Return exactly the lines of the records below, starting at the line that contains "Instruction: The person" and ending at the line that contains "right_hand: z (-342", with both of those lines kept.
_ _ _ _ _ _ _
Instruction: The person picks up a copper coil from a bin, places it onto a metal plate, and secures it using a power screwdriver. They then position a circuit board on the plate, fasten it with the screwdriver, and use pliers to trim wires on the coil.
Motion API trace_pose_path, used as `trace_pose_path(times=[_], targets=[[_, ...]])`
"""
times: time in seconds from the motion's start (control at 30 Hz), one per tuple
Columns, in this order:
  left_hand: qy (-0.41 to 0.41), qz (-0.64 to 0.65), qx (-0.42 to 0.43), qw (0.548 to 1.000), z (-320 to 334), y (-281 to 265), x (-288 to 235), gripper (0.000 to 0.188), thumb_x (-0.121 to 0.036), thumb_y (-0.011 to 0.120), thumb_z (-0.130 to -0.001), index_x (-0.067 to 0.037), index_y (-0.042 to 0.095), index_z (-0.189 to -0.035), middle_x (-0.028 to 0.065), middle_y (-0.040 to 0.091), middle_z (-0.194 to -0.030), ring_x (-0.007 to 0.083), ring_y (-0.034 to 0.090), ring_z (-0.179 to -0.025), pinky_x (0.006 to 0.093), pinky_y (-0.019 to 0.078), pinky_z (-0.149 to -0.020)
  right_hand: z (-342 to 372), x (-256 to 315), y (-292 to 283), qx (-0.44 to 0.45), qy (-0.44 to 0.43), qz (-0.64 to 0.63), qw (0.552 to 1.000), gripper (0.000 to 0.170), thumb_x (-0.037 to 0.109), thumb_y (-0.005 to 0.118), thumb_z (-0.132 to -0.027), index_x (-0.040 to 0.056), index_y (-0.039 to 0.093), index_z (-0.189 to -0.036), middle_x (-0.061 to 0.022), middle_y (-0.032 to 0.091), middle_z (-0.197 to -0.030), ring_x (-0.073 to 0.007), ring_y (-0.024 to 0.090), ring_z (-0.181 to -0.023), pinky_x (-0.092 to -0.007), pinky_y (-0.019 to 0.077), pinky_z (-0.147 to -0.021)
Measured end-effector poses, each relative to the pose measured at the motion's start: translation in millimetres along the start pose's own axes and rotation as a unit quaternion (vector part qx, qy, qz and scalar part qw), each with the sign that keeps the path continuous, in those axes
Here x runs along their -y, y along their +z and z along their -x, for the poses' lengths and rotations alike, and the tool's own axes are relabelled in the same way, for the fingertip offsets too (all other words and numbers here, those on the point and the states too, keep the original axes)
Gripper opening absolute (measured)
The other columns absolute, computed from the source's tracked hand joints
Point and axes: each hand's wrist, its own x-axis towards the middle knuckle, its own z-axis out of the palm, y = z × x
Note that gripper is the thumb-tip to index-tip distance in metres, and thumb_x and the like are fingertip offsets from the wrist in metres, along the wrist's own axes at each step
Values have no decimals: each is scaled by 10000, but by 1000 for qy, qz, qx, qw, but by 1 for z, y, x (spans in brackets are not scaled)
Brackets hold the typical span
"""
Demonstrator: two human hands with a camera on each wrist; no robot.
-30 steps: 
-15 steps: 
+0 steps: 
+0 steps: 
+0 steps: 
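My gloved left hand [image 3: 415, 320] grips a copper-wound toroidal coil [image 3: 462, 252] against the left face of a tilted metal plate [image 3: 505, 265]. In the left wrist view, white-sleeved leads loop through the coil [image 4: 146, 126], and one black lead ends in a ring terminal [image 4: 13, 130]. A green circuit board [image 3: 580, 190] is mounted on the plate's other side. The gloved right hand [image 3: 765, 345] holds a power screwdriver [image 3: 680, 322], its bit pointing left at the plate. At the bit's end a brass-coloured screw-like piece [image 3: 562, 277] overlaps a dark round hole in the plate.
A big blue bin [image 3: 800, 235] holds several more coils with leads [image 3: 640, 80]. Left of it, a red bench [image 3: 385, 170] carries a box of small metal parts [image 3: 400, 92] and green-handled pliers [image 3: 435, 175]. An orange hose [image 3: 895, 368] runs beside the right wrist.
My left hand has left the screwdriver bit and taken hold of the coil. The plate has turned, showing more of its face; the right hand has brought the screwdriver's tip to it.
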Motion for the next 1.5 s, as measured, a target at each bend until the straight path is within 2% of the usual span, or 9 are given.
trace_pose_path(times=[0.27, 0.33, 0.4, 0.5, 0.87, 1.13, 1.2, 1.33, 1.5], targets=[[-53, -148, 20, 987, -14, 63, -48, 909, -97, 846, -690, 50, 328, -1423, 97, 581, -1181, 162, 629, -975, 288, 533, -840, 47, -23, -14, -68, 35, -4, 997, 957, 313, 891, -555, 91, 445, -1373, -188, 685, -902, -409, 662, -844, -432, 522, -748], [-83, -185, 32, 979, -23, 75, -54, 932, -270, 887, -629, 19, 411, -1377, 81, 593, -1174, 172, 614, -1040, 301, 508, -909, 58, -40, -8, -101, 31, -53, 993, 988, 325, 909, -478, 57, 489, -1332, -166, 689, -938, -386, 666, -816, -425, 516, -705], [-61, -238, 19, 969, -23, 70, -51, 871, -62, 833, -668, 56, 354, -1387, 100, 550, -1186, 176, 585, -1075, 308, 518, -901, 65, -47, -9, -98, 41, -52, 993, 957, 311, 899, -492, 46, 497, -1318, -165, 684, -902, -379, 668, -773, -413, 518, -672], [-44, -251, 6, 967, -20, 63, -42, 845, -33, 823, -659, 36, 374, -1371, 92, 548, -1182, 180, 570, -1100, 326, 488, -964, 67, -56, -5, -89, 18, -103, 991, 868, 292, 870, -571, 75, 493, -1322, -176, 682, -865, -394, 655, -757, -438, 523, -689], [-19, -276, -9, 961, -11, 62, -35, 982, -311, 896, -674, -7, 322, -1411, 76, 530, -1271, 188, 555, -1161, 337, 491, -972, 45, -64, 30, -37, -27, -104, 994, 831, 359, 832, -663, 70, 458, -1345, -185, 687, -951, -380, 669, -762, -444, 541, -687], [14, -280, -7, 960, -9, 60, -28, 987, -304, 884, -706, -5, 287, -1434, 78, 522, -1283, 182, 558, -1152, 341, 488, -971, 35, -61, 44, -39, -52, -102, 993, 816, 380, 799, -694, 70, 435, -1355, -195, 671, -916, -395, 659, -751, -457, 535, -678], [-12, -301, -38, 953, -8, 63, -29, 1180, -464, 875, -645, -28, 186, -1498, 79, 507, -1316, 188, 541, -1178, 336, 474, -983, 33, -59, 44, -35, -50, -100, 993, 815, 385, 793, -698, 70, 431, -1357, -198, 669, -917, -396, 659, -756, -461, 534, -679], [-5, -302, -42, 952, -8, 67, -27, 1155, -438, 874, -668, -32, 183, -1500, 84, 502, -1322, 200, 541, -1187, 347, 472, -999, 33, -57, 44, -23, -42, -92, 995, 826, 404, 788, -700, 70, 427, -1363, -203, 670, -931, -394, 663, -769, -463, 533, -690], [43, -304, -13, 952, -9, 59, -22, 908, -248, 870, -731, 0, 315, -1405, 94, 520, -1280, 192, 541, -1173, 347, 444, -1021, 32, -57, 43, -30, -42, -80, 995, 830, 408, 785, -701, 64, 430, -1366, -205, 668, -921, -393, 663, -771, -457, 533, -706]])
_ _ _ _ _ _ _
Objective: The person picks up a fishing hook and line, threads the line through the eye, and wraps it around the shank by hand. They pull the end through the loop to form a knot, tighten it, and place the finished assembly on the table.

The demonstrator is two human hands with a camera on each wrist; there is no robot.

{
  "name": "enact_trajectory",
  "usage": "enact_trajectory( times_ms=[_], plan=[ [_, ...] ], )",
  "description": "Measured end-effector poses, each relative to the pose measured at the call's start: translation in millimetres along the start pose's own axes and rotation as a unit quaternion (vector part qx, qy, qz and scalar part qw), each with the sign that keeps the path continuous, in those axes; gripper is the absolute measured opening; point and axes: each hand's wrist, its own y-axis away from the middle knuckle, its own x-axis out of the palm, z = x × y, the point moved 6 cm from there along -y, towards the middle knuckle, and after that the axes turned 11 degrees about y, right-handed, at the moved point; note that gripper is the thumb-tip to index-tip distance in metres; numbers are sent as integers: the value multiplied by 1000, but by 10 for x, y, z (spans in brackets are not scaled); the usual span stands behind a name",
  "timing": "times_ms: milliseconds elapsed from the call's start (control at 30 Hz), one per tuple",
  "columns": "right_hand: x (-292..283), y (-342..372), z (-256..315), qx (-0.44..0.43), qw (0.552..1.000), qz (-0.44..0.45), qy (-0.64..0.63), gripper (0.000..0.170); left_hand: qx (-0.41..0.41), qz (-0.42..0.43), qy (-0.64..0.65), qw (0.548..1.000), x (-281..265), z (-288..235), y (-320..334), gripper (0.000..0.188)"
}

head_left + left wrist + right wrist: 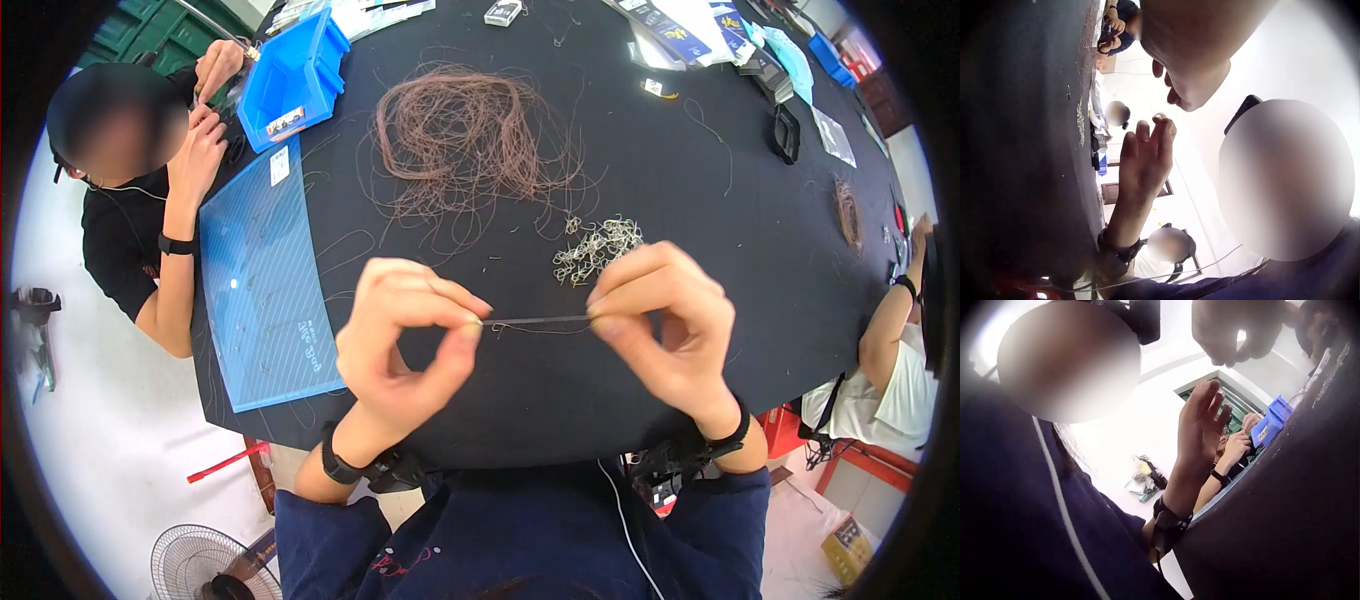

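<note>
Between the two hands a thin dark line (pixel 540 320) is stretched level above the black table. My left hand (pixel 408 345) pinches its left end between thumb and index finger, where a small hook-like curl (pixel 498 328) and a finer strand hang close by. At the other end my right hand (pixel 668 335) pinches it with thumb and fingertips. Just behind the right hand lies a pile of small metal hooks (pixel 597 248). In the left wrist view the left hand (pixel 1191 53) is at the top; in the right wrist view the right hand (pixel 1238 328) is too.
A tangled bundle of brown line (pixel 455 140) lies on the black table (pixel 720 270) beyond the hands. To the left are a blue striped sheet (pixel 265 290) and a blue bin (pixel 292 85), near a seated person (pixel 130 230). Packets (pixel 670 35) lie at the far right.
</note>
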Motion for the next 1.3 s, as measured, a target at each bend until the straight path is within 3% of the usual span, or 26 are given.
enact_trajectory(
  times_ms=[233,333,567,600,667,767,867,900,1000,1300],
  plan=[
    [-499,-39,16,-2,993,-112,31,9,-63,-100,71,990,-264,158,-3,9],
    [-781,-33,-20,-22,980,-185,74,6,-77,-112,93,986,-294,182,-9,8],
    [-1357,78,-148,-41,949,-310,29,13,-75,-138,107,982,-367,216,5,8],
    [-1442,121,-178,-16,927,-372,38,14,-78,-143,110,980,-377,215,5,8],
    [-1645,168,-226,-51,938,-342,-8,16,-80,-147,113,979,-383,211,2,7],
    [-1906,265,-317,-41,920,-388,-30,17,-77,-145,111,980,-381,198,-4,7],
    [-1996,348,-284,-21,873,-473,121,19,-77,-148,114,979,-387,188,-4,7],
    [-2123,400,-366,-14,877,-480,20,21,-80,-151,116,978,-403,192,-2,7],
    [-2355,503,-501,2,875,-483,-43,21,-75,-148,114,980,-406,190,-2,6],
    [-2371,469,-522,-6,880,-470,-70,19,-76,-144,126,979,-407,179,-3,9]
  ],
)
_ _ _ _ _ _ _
Result:
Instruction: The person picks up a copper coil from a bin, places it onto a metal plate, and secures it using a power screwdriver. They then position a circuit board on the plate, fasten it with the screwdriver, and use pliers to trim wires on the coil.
Motion API trace_pose_path, used as `trace_pose_path(times=[_], targets=[[_, ...]])`
"""
times: time in seconds from the motion's start (control at 30 Hz), one per tuple
Columns, in this order:
  left_hand: qy (-0.41 to 0.41), qz (-0.64 to 0.65), qx (-0.42 to 0.43), qw (0.548 to 1.000), z (-320 to 334), y (-281 to 265), x (-288 to 235), gripper (0.000 to 0.188), thumb_x (-0.121 to 0.036), thumb_y (-0.011 to 0.120), thumb_z (-0.130 to -0.001), index_x (-0.067 to 0.037), index_y (-0.042 to 0.095), index_z (-0.189 to -0.035), middle_x (-0.028 to 0.065), middle_y (-0.040 to 0.091), middle_z (-0.194 to -0.030), ring_x (-0.007 to 0.083), ring_y (-0.034 to 0.090), ring_z (-0.179 to -0.025), pinky_x (0.006 to 0.093), pinky_y (-0.019 to 0.078), pinky_z (-0.149 to -0.020)
  right_hand: z (-342 to 372), x (-256 to 315), y (-292 to 283), qx (-0.44 to 0.45), qy (-0.44 to 0.43), qz (-0.64 to 0.63), qw (0.552 to 1.000), gripper (0.000 to 0.170), thumb_x (-0.037 to 0.109), thumb_y (-0.005 to 0.118), thumb_z (-0.132 to -0.027), index_x (-0.040 to 0.056), index_y (-0.039 to 0.093), index_z (-0.189 to -0.036), middle_x (-0.061 to 0.022), middle_y (-0.032 to 0.091), middle_z (-0.197 to -0.030), ring_x (-0.073 to 0.007), ring_y (-0.024 to 0.090), ring_z (-0.181 to -0.023), pinky_x (-0.092 to -0.007), pinky_y (-0.019 to 0.077), pinky_z (-0.147 to -0.021)

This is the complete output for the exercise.